Class DedupGuard

java.lang.Object
com.aim2be.platform.dedup.DedupGuard

public class DedupGuard extends Object
Single public API for consumer-side Kafka dedup, per ADR-0014 D-4.

Pattern: a Kafka consumer calls tryClaim(String, String, Instant, String, int, long) immediately after deserialising a message. If the call returns true the consumer proceeds with its business logic (this consumer pod won the race to claim the event). If false the message is silently skipped — a different pod (or this pod on a previous restart) already processed it.

Internally, the call performs an atomic INSERT-OR-NOTHING into processed_kafka_events keyed by (consumer_scope_id, event_id, week_start) where week_start is derived from the event's logical timestamp (the Kafka producer's intent, not the consumer's clock) — per ADR-0014 §L-10 this stabilises idempotency under reprocessing.

Week-start derivation uses UTC normalisation explicitly: the boundary is "Monday 00:00 UTC". This avoids the operator's local timezone (CET/CEST) causing different week assignments for events near the boundary. The choice is documented because it has a visible effect: a Sunday 23:30 UTC event maps to that ISO week's Monday; a Monday 00:30 UTC event maps to the next Monday — Postgres partition routing follows.

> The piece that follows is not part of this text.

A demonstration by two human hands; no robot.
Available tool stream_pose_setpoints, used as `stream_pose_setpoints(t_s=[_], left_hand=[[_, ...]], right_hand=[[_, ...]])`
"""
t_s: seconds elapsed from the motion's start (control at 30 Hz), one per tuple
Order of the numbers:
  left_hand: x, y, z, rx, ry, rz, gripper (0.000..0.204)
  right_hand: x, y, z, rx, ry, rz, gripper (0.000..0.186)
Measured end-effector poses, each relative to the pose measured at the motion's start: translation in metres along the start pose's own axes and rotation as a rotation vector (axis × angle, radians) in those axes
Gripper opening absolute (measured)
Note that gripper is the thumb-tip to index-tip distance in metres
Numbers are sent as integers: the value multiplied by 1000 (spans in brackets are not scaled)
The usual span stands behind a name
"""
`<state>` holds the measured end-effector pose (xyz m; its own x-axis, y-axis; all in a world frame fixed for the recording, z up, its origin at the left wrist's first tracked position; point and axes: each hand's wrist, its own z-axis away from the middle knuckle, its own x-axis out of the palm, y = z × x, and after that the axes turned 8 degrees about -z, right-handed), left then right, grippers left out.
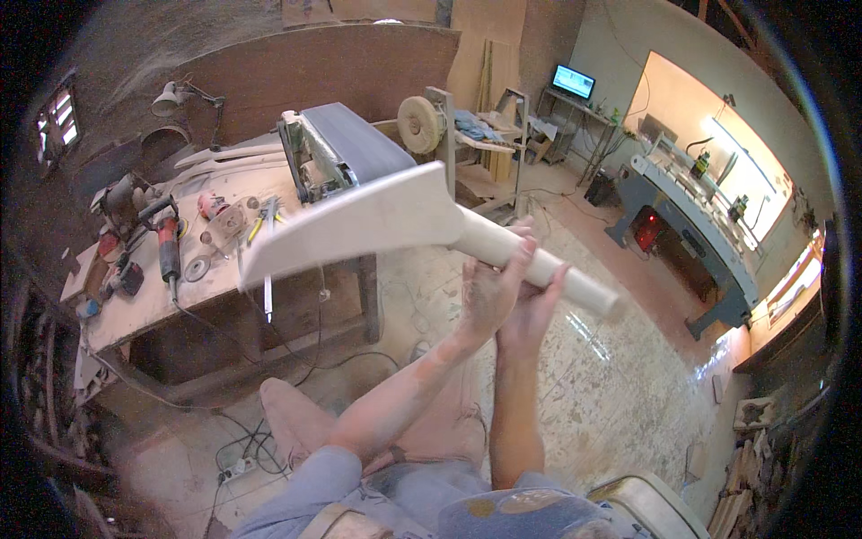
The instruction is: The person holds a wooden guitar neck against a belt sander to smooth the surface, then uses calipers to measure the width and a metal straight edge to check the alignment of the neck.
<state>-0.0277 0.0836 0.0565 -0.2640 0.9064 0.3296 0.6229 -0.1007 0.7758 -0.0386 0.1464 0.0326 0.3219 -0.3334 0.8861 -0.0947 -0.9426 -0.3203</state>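
I hold a pale wooden piece up in front of me. It has a broad, tapering flat part pointing left and a round shaft running down to the right. My left hand is closed around the shaft near the flat part. Close beside it, my right hand grips the same shaft further toward its round end. The shaft hides parts of the fingers on both hands. Past the flat part stands a belt sander with a wide grey belt, at the workbench's right end; the piece looks apart from it, though it overlaps it in view.
On the dusty workbench lie an angle grinder, pliers, a loose disc and curved wooden parts. Cables trail over the floor. A round sanding wheel stands behind; a grey machine is at right.
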Motion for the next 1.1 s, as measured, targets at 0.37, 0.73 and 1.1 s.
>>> stream_pose_setpoints(t_s=[0.37, 0.73, 1.1], left_hand=[[-72, 15, -56, -309, -515, -130, 30], [-140, -21, -53, -439, -607, -90, 44], [-186, -99, -38, -10, -52, -752, 35]], right_hand=[[24, -70, -7, 17, -215, 900, 59], [144, 21, -141, 232, -621, 939, 52], [146, 89, -161, 166, -474, 1089, 51]])
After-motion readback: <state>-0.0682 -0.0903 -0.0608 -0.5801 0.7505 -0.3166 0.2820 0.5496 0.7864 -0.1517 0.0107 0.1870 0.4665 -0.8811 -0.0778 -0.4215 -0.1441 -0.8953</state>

Per-pod broadcast consumers (notification-service push) get per-pod dedup by passing a pod-suffixed scope (e.g. "notification-service-pod-7") — see ADR-0014 §L-12.

Observability:

  • OTel span im2be.dedup.try_claim with attributes consumer.scope_id, event.id, event.week_start, kafka.topic, kafka.partition, kafka.offset, dedup.outcomeclaimed | duplicate.
  • Micrometer counter im2be_dedup_claims_total labelled consumer_scope_id + outcome — see DedupMetricsBinder.
  • Field Details

  • Constructor Details

    • DedupGuard

      public DedupGuard(ProcessedKafkaEventRepository repository, DedupMetricsBinder metrics, Supplier<io.opentelemetry.api.trace.Tracer> tracerSupplier, Clock clock, String defaultScopeId)
      Constructs a guard wired to a JPA repository, a Micrometer binder, a deferred OTel tracer supplier (re-resolved per tryClaim call so a late-registered OTel SDK is honoured), a clock for firstSeenAt stamping, and an optional default scope id used by tryClaim(String, Instant, String, int, long) (the no-scope overload).
      Parameters:
      repository - the JPA repository (must not be null)
      metrics - the Micrometer binder for counter increments (must not be null)
      tracerSupplier - deferred Tracer supplier (must not be null; must not itself return null when invoked). Re-invoked per tryClaim call — a late OTel SDK registration becomes effective without bean re-creation. Tests may pass a constant () -> TracerProvider.noop().get("test").
      clock - clock used to stamp first_seen_at on inserted rows; pass Clock.systemUTC() in production and a fixed clock in tests that assert on the timestamp
      defaultScopeId - default consumer_scope_id used by the no-scope tryClaim overload; may be null or blank — callers that hit the overload with no default configured will get an IllegalStateException
  • Method Details

    • tryClaim

      @Transactional(propagation=REQUIRES_NEW) public boolean tryClaim(String consumerScopeId, String eventId, Instant eventTime, String topic, int partition, long offset)
      Atomically attempts to mark an event as processed for the given consumer.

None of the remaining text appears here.